DIRECTIONS FOR THIS TASK: Among the lines below, restate word for word only those from the line with "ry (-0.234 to" through the line with "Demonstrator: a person", with both end lines kept.
======== DATA EXTRACT
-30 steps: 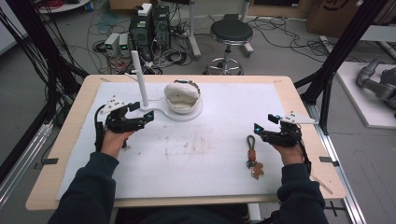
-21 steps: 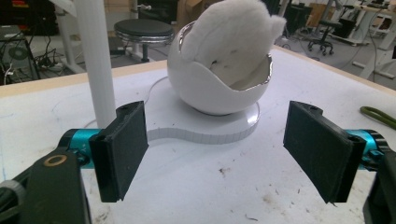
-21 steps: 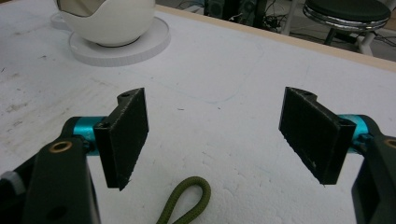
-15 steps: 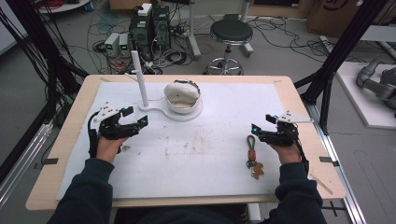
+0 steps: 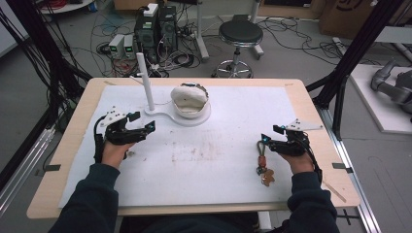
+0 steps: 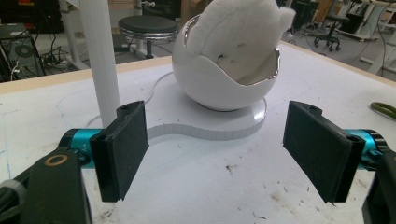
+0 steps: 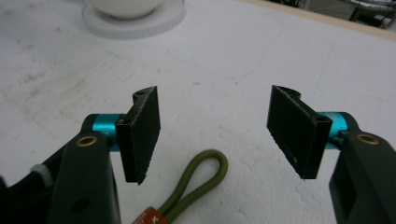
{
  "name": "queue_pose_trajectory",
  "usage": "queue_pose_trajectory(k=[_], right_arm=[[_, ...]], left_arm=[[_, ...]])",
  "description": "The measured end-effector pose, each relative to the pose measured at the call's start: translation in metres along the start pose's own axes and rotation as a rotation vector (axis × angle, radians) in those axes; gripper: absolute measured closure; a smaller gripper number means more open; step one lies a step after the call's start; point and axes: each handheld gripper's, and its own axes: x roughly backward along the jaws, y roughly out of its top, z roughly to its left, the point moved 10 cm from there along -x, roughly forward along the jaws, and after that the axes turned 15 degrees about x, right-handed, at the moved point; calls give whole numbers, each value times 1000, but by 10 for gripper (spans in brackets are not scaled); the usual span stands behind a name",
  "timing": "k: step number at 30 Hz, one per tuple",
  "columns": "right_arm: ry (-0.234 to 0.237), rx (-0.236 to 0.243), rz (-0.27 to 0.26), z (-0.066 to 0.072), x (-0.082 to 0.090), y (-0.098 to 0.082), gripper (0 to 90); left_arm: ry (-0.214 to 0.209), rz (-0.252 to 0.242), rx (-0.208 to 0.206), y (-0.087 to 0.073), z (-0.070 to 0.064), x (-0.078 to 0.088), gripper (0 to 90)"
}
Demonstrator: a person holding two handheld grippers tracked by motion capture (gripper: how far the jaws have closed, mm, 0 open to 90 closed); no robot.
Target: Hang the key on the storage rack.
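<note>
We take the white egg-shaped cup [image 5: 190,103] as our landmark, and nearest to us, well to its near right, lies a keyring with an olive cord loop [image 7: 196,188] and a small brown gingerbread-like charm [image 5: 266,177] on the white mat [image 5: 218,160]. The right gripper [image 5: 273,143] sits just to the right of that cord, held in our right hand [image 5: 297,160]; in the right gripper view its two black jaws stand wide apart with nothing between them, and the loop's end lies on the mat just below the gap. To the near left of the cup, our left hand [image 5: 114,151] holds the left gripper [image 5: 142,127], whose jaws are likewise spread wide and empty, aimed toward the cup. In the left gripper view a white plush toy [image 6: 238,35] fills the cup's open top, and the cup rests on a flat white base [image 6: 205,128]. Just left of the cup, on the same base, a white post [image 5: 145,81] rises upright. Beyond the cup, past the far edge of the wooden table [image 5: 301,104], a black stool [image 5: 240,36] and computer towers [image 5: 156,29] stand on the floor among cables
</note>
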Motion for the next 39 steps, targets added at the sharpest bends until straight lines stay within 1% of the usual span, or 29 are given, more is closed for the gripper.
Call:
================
EXERCISE OUTPUT:
  "columns": "right_arm: ry (-0.234 to 0.237), rx (-0.236 to 0.243), rz (-0.27 to 0.26), z (-0.066 to 0.072), x (-0.082 to 0.090), y (-0.098 to 0.082), gripper (0 to 90); left_arm: ry (-0.214 to 0.209), rz (-0.252 to 0.242), rx (-0.208 to 0.206), y (-0.087 to 0.073), z (-0.070 to 0.064), x (-0.078 to 0.088), gripper (0 to 90)"
}
Demonstrator: a person holding two handheld grippers tracked by motion capture (gripper: how far the jaws have closed, mm, 0 open to 90 closed); no robot.

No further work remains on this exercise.